Although Abrams approached both Shatner and Nimoy to play a part on the movie, Shatner didn't learn he was not going to be in the movie until he was talking over a phone call with Nimoy discussing the script. After the media reported that Shatner was 'furious' (he claims this was not true), the writers desperately tried to find a place to put him in, and wrote a scene in which he would have appeared as a hologram near the end of the movie.
But J.J. Abrams felt the scene 'didn't feel right', and decided to scrap it. Although Shatner was reported as being 'furious', in reality, it was most of the fans on message boards doing the complaining.
George Lucas' special effects studio, Industrial Light and Magic, created the special effects for the movie. Although originally intended to use 1,000 visual effects shots, the number increased to over 1,300 in the final film. Although the shots were fully CGI, using no real-life models, they had to create realistic lens flare to match J.J. Abrams art style, using a special technique to create real non-CGI lens flare into digital images.

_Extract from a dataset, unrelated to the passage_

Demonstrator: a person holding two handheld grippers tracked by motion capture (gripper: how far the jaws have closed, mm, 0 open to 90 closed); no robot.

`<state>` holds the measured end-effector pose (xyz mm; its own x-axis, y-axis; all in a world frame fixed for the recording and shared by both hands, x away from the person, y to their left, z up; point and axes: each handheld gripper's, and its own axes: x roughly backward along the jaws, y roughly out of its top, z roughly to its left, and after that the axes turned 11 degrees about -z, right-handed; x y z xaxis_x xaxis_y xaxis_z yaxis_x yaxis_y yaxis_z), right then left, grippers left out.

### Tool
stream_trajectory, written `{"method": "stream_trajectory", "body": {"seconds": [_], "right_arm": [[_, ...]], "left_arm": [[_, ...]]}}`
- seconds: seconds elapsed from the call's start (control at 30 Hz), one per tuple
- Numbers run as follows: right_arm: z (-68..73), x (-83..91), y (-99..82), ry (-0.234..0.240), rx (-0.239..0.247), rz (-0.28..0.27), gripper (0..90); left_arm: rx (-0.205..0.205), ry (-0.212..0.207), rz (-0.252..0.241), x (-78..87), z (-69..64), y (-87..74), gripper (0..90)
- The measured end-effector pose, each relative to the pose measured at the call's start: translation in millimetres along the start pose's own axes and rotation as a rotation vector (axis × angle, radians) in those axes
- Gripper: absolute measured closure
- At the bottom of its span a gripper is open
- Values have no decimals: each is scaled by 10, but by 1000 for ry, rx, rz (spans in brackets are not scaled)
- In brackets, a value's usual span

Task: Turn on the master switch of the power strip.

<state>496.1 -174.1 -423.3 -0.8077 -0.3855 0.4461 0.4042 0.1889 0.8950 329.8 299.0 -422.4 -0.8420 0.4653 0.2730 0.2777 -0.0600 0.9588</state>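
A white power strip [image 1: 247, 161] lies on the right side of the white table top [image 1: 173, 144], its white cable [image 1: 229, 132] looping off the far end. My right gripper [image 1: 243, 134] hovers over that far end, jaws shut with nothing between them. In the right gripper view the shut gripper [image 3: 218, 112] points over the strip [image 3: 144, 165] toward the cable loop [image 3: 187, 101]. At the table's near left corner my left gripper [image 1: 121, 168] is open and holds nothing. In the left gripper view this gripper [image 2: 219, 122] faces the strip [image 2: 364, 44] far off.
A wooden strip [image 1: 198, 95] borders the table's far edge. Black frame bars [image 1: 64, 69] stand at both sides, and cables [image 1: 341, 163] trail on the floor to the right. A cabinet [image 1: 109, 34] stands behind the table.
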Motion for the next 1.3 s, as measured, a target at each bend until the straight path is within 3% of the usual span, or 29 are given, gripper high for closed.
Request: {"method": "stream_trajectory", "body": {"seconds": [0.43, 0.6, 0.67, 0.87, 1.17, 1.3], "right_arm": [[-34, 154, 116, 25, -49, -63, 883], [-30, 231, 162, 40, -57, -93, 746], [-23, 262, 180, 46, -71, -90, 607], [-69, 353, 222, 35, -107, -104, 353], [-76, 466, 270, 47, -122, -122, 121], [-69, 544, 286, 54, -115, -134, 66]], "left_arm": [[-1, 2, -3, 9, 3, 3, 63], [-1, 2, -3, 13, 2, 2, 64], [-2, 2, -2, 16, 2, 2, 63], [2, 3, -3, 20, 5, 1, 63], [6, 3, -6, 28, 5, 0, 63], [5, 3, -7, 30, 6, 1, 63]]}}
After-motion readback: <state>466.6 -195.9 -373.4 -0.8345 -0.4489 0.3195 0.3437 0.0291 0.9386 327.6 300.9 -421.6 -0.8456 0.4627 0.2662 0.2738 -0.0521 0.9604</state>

The special effects of Star Trek showcased the latest in traditional CGI technology.
The movie spent almost nine months in post production, the second longest in the franchise. Ben Burtt, famous for his work on Star Wars, Indiana Jones, and Wall-E, created the special effects for the movie, using new sound effects specifically for the film.

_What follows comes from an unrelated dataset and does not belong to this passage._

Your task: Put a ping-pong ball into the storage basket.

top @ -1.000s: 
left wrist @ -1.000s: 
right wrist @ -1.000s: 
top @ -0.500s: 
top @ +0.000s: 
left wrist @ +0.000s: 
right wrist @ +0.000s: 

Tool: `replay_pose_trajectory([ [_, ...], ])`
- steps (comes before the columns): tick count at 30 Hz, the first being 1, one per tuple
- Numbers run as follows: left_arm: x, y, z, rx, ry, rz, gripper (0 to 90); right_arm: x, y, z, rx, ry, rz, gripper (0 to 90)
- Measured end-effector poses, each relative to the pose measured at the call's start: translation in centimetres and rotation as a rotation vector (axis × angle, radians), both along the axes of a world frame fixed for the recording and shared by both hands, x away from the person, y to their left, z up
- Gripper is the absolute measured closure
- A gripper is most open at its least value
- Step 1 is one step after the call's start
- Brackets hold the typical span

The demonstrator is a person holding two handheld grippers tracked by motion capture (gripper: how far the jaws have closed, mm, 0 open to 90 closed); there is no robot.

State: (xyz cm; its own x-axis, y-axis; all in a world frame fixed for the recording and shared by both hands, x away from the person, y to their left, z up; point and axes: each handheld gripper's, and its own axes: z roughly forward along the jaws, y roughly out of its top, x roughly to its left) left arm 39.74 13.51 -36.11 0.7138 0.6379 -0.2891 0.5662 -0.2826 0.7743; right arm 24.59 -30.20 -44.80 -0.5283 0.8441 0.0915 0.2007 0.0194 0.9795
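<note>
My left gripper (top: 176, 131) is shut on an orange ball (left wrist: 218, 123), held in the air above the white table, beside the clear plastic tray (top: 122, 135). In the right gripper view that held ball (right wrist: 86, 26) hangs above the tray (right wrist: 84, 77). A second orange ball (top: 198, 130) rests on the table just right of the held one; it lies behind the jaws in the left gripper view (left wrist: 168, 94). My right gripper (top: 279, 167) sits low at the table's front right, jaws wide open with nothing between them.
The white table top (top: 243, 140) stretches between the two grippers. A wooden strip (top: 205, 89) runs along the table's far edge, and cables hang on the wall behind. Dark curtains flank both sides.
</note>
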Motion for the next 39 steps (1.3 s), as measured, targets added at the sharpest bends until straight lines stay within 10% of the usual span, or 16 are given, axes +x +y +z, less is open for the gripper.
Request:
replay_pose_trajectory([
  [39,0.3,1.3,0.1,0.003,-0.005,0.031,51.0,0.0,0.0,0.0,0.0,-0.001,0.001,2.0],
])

Michael Giacchino, who also worked with J.J. Abrams on Lost and Mission Impossible III, as well as becoming famous for his work on The Incredibles, Ratatouille, and Up, composed the music for this film. He created a brand new version of the original theme by Alexander Courage called Enterprising Young Men that became a Youtube sensation.
A triumphant version of Enterprising Young Men plays as the Enterprise rises from the clouds of Titan.

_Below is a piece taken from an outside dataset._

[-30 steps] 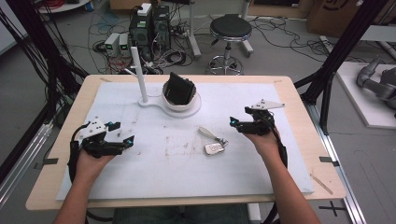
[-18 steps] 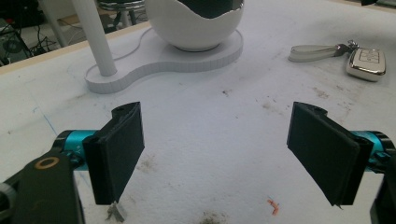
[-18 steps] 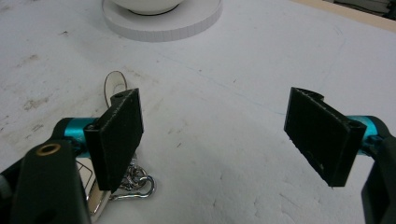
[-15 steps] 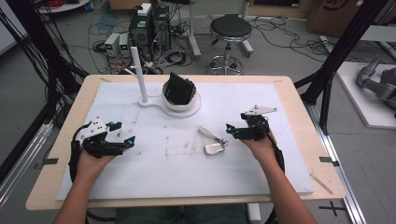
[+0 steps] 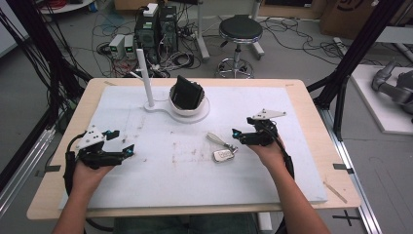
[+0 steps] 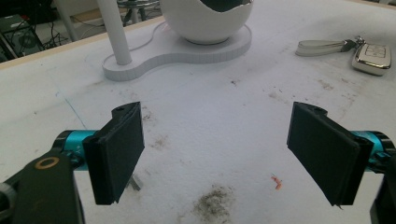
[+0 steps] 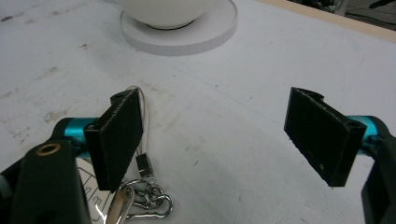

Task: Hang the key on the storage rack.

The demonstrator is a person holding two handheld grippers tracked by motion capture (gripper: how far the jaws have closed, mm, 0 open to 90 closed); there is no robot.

"I grew up listening to all of that great [Trek] music, and that's part of what inspired me to do what I'm doing... You just go in scared. You just hope you do your best. It's one of those things where the film will tell me what to do."
-Michael Giacchino, composer
Giacchino liked the music for the original Star Trek to be like classical music, while Star Wars' music was rock and roll. He consciously made the decision to fit the score for the movie to be more rock and roll. Enterprising Young Men is a more intense and musical version of the broader and simpler original Star Trek theme.
The score was performed by a 107-piece orchestra and a 40 person choir. An ehru was used to perform the musical theme for Spock, and was digitally distorted to perform the theme for Nero and the Romulans. The soundtrack is the most popular Star Trek soundtrack ever made, debuting at the Billboard 200 chart at #58, and rising to #49 the following week.
Originally intended to come out in the Winter of 2008, it was pushed back to the Summer of 2009 to have it become a summer blockbuster, taking advantage of the larger movie going audience. A premiere for the movie would have been at the Sydney Opera House, but the first public showing of the film was entirely by surprise in Austin, Texas.
The movie received a great deal of praise upon it's release.
The writers were going to have a special showing of Star Trek II: The Wrath of Khan along with a ten minute preview of the new movie, but to the surprise of the audience, Leonard Nimoy appeared on stage asking them if they would like to see the new movie instead.
The movie came out on theaters on May 8, 2009, quickly becoming the most successful movie in the series, as well as becoming the 4th highest grossing film of the year. The movie also got extreme critical acclaim, achieving a rare 94% on Rotten Tomatoes, and getting a perfect score from Screened.